+++ Data section

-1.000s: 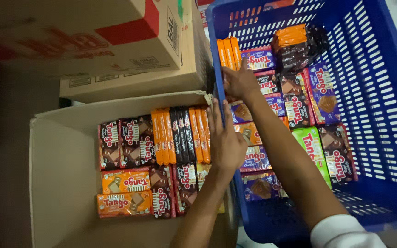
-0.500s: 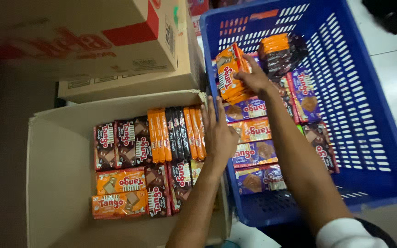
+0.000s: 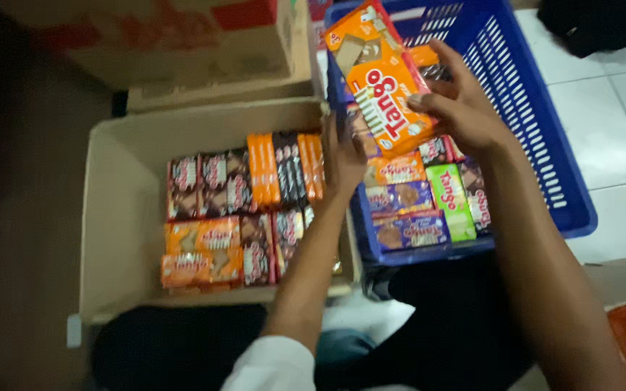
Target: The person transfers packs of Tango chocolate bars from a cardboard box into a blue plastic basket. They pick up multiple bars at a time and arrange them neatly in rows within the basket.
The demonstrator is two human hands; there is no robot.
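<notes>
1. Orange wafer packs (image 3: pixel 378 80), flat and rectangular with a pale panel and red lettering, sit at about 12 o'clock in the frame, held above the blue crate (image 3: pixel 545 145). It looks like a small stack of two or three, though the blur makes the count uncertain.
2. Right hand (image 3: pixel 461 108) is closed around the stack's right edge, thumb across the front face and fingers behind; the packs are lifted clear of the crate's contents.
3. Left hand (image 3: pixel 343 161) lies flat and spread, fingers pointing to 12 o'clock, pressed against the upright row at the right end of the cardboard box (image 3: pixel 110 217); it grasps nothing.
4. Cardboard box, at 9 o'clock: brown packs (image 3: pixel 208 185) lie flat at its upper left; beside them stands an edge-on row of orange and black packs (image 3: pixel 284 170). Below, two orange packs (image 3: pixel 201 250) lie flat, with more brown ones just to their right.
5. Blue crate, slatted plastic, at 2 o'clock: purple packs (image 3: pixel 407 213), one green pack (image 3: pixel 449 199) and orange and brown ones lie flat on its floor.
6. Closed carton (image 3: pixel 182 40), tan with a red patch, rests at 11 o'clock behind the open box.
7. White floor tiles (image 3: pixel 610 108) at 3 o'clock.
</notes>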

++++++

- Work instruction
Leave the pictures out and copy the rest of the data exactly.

- Reply
-1.000s: 
-0.500s: 
+0.000s: 
Target: The person transfers packs of Tango chocolate bars from a cardboard box into a blue plastic basket. They pick up multiple bars at a time and arrange them neatly in rows within the basket.
The demonstrator is two human hands; there is no robot.
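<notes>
1. Orange wafer packs (image 3: pixel 378 80), flat and rectangular with a pale panel and red lettering, sit at about 12 o'clock in the frame, held above the blue crate (image 3: pixel 545 145). It looks like a small stack of two or three, though the blur makes the count uncertain.
2. Right hand (image 3: pixel 461 108) is closed around the stack's right edge, thumb across the front face and fingers behind; the packs are lifted clear of the crate's contents.
3. Left hand (image 3: pixel 343 161) lies flat and spread, fingers pointing to 12 o'clock, pressed against the upright row at the right end of the cardboard box (image 3: pixel 110 217); it grasps nothing.
4. Cardboard box, at 9 o'clock: brown packs (image 3: pixel 208 185) lie flat at its upper left; beside them stands an edge-on row of orange and black packs (image 3: pixel 284 170). Below, two orange packs (image 3: pixel 201 250) lie flat, with more brown ones just to their right.
5. Blue crate, slatted plastic, at 2 o'clock: purple packs (image 3: pixel 407 213), one green pack (image 3: pixel 449 199) and orange and brown ones lie flat on its floor.
6. Closed carton (image 3: pixel 182 40), tan with a red patch, rests at 11 o'clock behind the open box.
7. White floor tiles (image 3: pixel 610 108) at 3 o'clock.
</notes>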

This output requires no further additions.